REQUIRED WORK - For the material that follows, list every line containing the word "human".

PROVIDED RECORDS -
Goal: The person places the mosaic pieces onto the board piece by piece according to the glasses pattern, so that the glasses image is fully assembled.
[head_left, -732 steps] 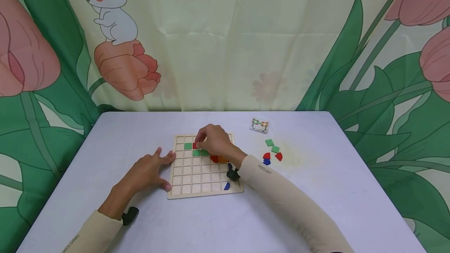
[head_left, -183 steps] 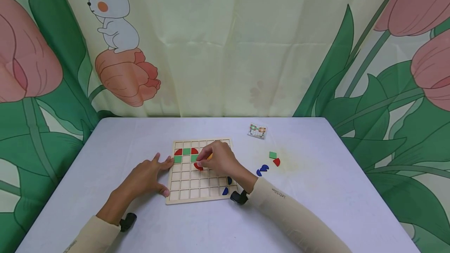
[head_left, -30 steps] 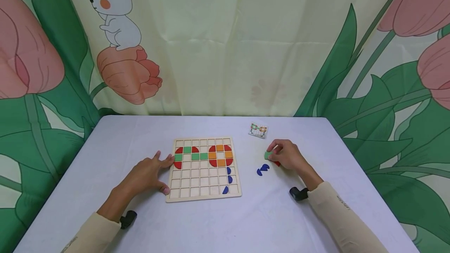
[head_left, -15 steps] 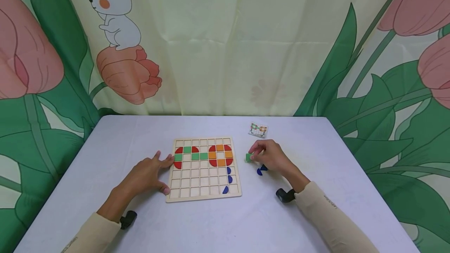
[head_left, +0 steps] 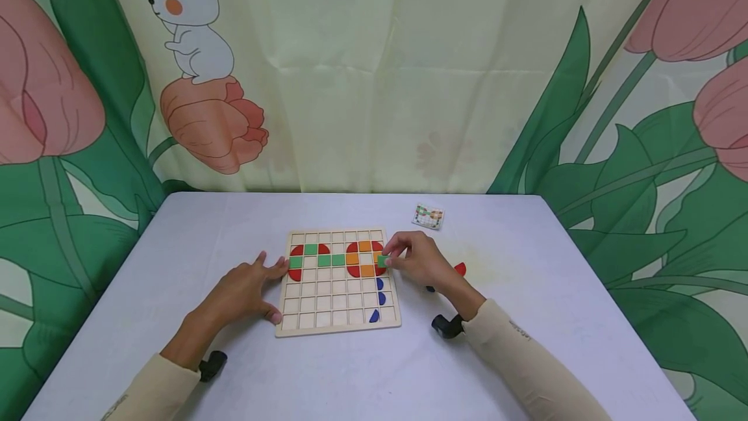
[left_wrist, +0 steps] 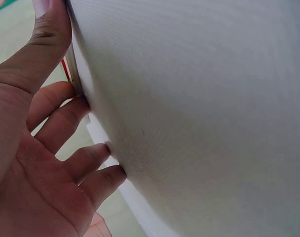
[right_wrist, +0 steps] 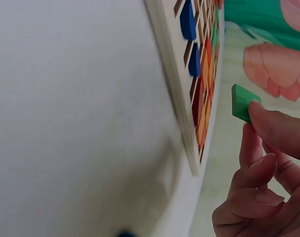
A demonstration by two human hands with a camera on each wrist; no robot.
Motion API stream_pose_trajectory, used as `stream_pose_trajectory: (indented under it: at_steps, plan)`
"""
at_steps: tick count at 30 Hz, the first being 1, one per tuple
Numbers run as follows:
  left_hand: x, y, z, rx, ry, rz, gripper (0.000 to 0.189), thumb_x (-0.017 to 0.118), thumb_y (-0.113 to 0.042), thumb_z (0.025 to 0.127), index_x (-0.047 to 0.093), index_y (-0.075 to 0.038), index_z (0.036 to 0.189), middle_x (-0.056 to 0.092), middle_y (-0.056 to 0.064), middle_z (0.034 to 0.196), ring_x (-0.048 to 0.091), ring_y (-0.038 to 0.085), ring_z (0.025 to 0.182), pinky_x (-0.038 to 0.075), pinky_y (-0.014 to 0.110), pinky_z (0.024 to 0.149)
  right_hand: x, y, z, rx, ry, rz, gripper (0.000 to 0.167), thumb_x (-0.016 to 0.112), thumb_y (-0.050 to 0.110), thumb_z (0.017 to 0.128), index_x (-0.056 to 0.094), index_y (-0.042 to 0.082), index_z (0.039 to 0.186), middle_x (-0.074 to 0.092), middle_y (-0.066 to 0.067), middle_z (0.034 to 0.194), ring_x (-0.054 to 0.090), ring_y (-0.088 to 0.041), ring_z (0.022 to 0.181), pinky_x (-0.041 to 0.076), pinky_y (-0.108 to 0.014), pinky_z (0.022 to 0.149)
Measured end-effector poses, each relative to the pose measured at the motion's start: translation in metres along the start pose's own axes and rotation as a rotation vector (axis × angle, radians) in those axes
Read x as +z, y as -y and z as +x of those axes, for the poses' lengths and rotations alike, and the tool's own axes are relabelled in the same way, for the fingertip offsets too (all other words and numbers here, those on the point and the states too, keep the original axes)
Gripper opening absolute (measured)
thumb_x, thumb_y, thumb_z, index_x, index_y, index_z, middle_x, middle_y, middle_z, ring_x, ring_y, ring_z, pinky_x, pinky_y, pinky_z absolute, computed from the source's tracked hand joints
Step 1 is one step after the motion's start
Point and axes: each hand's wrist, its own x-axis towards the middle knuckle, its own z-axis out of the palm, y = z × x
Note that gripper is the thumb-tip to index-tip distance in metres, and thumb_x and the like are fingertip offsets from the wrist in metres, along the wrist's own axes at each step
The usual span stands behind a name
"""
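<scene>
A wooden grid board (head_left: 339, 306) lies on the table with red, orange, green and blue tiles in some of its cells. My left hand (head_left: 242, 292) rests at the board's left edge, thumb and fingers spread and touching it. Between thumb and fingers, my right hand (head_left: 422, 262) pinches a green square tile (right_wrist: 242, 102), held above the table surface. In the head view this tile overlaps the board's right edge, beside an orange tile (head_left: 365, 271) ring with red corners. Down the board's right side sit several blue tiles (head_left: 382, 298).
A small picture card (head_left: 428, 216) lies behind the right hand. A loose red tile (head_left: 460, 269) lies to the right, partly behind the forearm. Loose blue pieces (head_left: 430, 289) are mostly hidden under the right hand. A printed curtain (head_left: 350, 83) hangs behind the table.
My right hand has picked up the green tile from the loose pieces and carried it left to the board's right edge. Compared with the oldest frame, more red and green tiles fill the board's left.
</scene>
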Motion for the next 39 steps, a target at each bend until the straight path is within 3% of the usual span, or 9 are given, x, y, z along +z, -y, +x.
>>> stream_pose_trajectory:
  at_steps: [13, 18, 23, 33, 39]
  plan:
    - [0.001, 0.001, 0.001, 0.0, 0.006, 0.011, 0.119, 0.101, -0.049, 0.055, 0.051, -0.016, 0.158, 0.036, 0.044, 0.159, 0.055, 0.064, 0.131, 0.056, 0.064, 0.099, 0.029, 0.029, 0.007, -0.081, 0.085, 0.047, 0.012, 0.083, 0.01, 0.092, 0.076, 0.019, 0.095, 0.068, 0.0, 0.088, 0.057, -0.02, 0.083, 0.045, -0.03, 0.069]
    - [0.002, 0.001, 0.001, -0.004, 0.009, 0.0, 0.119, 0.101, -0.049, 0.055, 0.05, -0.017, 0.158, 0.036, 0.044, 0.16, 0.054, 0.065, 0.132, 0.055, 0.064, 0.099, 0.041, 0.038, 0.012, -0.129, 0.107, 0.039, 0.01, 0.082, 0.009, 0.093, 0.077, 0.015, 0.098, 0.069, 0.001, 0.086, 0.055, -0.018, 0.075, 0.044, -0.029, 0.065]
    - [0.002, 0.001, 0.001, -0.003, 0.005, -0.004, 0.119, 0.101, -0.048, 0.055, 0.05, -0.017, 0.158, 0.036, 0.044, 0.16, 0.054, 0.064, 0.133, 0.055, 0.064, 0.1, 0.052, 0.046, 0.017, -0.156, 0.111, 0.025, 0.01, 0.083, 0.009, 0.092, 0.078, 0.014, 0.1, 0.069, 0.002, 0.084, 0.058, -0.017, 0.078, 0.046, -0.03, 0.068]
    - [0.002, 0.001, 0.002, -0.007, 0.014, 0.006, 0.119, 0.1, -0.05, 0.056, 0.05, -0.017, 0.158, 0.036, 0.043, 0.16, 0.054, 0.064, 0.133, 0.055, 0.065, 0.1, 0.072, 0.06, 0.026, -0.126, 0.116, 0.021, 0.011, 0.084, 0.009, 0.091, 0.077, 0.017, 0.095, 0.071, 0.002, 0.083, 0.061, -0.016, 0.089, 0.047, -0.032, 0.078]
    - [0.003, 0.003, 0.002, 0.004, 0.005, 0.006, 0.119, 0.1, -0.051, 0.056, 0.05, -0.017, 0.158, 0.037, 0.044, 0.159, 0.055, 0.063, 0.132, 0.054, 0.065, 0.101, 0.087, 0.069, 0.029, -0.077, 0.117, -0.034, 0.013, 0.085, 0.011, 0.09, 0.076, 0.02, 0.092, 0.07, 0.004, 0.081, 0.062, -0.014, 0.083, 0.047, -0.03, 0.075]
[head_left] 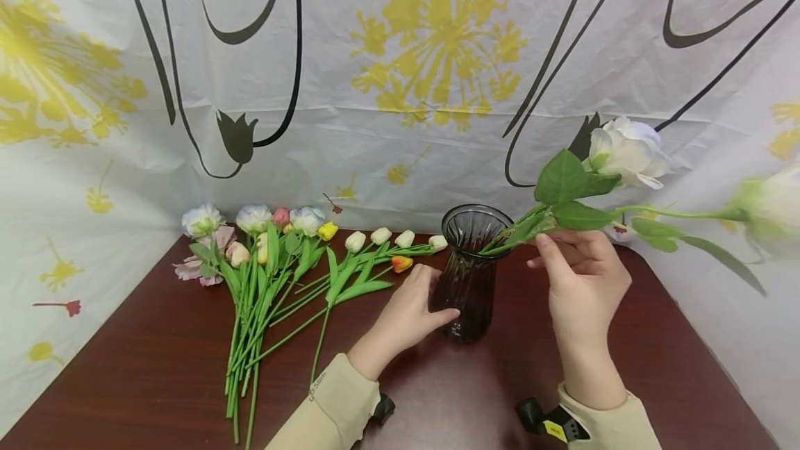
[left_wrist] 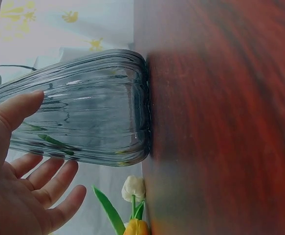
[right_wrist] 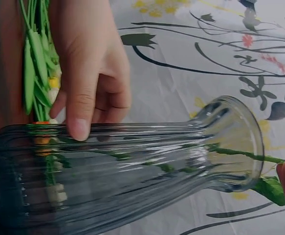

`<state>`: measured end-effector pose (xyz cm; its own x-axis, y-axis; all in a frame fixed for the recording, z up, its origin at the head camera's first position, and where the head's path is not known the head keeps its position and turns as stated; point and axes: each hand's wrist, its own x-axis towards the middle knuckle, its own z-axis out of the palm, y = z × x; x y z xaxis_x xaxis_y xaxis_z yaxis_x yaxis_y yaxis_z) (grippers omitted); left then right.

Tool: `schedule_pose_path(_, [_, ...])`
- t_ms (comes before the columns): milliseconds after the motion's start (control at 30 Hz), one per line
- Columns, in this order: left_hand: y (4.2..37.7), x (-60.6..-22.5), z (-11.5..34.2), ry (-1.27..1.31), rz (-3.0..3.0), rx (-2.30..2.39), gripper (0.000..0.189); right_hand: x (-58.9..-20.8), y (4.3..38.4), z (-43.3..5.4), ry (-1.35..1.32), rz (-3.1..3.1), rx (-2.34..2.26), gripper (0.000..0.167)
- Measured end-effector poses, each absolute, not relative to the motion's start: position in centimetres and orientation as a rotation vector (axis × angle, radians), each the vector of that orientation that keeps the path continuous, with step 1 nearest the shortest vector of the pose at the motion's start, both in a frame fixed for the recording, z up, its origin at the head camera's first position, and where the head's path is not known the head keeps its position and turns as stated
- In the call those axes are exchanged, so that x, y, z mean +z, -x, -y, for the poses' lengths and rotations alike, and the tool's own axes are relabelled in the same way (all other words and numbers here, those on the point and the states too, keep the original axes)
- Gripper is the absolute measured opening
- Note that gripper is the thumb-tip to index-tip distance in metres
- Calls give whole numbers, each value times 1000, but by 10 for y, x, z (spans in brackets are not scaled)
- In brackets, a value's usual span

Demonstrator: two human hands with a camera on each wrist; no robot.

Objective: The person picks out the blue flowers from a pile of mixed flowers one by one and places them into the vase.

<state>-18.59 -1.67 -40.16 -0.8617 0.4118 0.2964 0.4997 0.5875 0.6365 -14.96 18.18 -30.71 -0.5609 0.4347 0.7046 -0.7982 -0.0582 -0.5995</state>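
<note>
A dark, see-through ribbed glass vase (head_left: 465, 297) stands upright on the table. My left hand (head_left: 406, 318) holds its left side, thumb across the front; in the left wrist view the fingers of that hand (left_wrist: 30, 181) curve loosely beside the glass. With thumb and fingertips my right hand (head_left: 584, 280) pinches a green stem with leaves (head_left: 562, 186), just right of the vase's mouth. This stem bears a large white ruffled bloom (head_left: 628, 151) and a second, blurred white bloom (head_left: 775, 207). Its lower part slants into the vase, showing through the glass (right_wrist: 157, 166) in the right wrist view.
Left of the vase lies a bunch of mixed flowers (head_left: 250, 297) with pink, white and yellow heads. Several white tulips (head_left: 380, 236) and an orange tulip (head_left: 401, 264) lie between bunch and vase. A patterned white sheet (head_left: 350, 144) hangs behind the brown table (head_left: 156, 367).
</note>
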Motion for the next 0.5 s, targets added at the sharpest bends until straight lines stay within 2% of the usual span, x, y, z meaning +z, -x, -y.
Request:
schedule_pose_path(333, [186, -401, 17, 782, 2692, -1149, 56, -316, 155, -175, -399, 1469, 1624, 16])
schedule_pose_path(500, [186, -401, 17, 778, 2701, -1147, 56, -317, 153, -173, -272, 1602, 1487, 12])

RESULT OF THIS TASK -
A demonstration by two human hands with a camera on each wrist; no robot.
Demonstrator: two human hands with a camera on each wrist; no robot.

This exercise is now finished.